I have talked about Brookfield Office Properties (BPO) in the past and I own the stock. Investors have focused on the large percentage of leases expiring in New York's World Financial center in late 2013 and have kept a lid on the stock price for fears occupancy rates would plunge. These are premier lower Manhattan properties and I really don't think filling the space is going to be a problem. Occupancy rates may dip a little bit, but it will not last very long. The space will be filled and the rents will reflect the high-end nature of the properties.

The real estate investment trust has interests in 111 commercial properties around the world and $17 billion of interests in projects under development. It recently joined with an institutional partner to buy four properties in Los Angeles, including Wells Fargo Tower. It owns key components of the skylines of New York, Toronto, Washington and Sydney, Australia. It has smaller property portfolios in Boston, Houston and Melbourne, Australia. It has 60 properties in the U.S., 28 in Canada, 19 in Australia and two in the U.K. It is a globally diversified portfolio of premier, high-end commercial real estate and office buildings.
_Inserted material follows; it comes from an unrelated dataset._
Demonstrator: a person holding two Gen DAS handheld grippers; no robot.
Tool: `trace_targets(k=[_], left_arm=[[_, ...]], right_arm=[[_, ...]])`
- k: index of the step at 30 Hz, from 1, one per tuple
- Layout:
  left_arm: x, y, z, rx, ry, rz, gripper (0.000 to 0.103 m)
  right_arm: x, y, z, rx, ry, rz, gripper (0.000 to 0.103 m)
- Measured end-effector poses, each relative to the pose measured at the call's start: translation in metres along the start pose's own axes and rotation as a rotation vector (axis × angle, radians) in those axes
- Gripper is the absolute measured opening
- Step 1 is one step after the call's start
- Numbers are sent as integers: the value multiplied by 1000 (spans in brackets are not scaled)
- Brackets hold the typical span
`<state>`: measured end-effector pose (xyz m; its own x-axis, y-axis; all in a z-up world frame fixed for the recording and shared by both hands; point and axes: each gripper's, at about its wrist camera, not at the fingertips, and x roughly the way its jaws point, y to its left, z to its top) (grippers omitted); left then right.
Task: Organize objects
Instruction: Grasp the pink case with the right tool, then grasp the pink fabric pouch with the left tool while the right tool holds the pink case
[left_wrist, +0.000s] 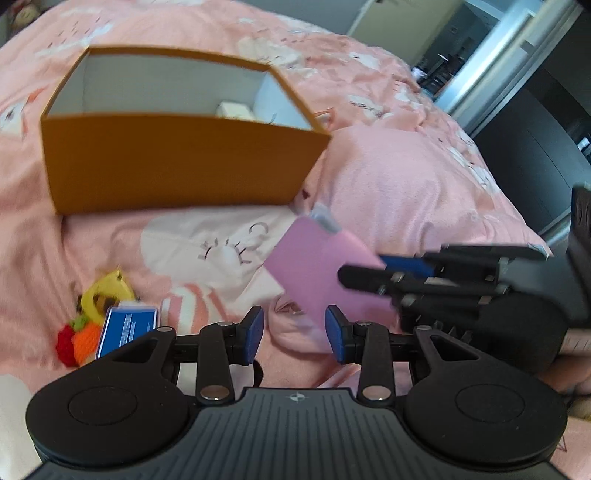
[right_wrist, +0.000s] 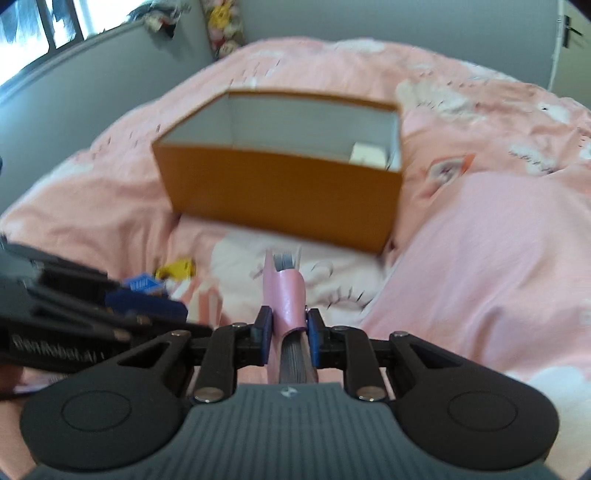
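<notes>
An open orange box (left_wrist: 177, 162) stands on the pink bed; it also shows in the right wrist view (right_wrist: 284, 192), with a small white item (right_wrist: 367, 153) inside. My right gripper (right_wrist: 287, 334) is shut on a pink notebook (right_wrist: 284, 295), held above the bedding in front of the box. In the left wrist view that pink notebook (left_wrist: 314, 273) hangs in the right gripper's fingers (left_wrist: 369, 277). My left gripper (left_wrist: 294, 332) is open and empty, just below the notebook. A blue card pack (left_wrist: 125, 326), a yellow toy (left_wrist: 105, 293) and knitted fruit (left_wrist: 77, 341) lie at lower left.
A raised fold of pink quilt (right_wrist: 480, 266) lies right of the box. Grey wall and window (right_wrist: 44, 33) are behind the bed. The bed edge and dark doorway (left_wrist: 517, 110) are at the right in the left wrist view.
</notes>
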<state>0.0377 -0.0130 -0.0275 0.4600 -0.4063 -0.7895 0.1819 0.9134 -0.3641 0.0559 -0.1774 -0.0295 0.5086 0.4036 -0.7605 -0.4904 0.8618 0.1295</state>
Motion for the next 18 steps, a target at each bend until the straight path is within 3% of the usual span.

Investors do not care about the properties, the majority ownership of Brookfield and the leasing issues at its Manhattan properties. The stock is just 5% off the lows for the year and trading at 70% of book value. To own such high-end properties at a discount to book value is a rare opportunity, and I will make a lot of money from my stake in the REIT over the next few years.

The new-low list also uncovered bargains outside the U.S. Shares of German-based Commerzbank (CRZBY) keep falling and are now trading at the 52-week lows. The bank is struggling due to a poorly timed acquisition of Dresdner Bank just as the financial crisis hit. The bank is laying off 12% of its global workforce to slash costs and improve financial conditions. The loan portfolio at the core banking operations is improving and management says it is on track to meet Basel III capital requirements. It is not a pretty picture as asset disposal and low global rates will likely keep pressure on earnings at least through the end of 2013. Restructuring costs will further dent the bottom line. The bank has enormous exposure to the European economy, which cannot be described as anything close to healthy.
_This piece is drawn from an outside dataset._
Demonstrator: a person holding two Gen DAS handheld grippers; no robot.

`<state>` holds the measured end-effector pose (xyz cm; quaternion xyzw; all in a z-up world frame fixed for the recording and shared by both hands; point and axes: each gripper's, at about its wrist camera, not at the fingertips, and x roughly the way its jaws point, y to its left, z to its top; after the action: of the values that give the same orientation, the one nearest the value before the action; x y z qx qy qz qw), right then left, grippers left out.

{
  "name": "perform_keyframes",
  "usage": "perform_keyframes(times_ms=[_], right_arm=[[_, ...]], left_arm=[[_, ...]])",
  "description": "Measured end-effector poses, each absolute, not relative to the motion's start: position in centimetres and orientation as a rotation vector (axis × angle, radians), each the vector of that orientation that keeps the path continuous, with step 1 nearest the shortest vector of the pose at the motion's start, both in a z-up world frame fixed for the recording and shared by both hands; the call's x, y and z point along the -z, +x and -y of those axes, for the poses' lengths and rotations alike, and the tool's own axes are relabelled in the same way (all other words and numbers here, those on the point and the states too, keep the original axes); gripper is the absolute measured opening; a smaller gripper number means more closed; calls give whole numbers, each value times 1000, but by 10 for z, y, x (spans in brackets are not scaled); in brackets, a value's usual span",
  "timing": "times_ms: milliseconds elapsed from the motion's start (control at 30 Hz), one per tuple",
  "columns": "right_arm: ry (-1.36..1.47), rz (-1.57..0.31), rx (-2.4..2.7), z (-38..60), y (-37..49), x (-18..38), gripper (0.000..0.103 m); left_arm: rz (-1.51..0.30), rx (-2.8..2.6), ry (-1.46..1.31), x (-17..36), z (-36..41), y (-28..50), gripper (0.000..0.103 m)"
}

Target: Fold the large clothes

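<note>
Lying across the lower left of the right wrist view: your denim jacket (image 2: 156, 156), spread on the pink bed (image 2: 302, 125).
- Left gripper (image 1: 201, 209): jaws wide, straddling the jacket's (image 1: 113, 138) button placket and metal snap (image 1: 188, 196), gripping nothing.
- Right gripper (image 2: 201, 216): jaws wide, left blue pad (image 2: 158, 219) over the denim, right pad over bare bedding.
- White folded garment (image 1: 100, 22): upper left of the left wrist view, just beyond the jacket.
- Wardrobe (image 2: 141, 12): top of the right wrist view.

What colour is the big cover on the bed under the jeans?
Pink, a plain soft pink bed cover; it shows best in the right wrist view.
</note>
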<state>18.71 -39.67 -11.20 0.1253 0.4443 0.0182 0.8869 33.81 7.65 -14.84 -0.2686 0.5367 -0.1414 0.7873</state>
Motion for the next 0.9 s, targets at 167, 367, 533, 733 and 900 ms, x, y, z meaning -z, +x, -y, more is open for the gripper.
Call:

Despite all the headwinds, the bank seems to be on the right track and the shares trade at my buy-in level for troubled large banks of 40% of tangible book value. I have done well buying other European banks at this level and given enough time, I will do very well with Commerzbank as well.

The market gyrations of recent weeks are not creating an enormous amount of safe and cheap inventory. In spite of the hype, it is just a minor pullback so far. The new-low list is not yet a spectacular shopping list for bargain stocks but has a few names that long-term asset-based investors might want to consider.